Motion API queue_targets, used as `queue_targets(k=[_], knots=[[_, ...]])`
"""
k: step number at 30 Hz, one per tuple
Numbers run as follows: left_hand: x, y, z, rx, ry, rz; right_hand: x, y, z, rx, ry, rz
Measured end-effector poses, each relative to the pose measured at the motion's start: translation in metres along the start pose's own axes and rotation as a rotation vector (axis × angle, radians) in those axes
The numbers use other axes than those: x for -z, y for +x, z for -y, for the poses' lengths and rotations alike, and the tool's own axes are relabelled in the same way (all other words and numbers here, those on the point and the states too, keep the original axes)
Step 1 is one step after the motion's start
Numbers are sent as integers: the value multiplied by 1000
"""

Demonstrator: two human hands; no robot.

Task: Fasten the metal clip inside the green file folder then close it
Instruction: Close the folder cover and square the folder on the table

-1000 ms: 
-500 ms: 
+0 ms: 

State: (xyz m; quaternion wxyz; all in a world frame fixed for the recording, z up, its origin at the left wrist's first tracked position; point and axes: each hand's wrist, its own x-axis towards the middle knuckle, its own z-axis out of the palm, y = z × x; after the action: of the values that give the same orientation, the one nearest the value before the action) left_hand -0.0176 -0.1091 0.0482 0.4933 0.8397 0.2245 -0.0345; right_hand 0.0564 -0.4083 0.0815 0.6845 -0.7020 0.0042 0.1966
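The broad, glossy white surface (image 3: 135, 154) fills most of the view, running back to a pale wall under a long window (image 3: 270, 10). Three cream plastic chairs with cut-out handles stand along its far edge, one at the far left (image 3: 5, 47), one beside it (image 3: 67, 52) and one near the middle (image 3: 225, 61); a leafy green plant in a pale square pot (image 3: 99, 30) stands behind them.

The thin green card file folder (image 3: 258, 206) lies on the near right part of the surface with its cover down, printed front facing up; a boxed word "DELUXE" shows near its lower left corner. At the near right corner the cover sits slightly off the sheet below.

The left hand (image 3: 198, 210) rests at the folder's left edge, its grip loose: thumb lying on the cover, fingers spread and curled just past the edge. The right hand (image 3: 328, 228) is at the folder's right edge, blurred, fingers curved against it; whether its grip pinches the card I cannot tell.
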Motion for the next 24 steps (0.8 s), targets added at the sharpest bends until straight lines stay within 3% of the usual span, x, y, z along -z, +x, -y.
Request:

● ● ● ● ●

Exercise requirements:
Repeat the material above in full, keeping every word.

Task result:
Motion API queue_targets, used as `queue_targets(k=[_], knots=[[_, ...]])`
"""
k: step number at 30 Hz, one per tuple
Numbers run as follows: left_hand: x, y, z, rx, ry, rz; right_hand: x, y, z, rx, ry, rz
Measured end-effector poses, each relative to the pose measured at the motion's start: translation in metres along the start pose's own axes and rotation as a rotation vector (axis × angle, radians) in those axes
The numbers use other axes than those: x for -z, y for +x, z for -y, for the poses' lengths and rotations alike, and the tool's own axes are relabelled in the same way (all other words and numbers here, those on the point and the states too, keep the original axes)
Step 1 is one step after the motion's start
Numbers are sent as integers: the value multiplied by 1000
"""

Demonstrator: two human hands; no robot.

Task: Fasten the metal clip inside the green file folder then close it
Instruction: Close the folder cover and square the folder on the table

-1000 ms: 
-500 ms: 
+0 ms: 

State: (xyz m; quaternion wxyz; all in a world frame fixed for the recording, z up, its origin at the left wrist's first tracked position; point and axes: each hand's wrist, its own x-axis towards the middle knuckle, its own z-axis out of the palm, y = z × x; after the action: of the values that give the same orientation, the one nearest the value before the action) left_hand -0.0176 -0.1091 0.0482 0.4933 0.8397 0.2245 -0.0345; right_hand 0.0564 -0.4083 0.0815 0.6845 -0.7020 0.0042 0.1966
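The broad, glossy white surface (image 3: 135, 154) fills most of the view, running back to a pale wall under a long window (image 3: 270, 10). Three cream plastic chairs with cut-out handles stand along its far edge, one at the far left (image 3: 5, 47), one beside it (image 3: 67, 52) and one near the middle (image 3: 225, 61); a leafy green plant in a pale square pot (image 3: 99, 30) stands behind them.

The thin green card file folder (image 3: 258, 206) lies on the near right part of the surface with its cover down, printed front facing up; a boxed word "DELUXE" shows near its lower left corner. At the near right corner the cover sits slightly off the sheet below.

The left hand (image 3: 198, 210) rests at the folder's left edge, its grip loose: thumb lying on the cover, fingers spread and curled just past the edge. The right hand (image 3: 328, 228) is at the folder's right edge, blurred, fingers curved against it; whether its grip pinches the card I cannot tell.
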Motion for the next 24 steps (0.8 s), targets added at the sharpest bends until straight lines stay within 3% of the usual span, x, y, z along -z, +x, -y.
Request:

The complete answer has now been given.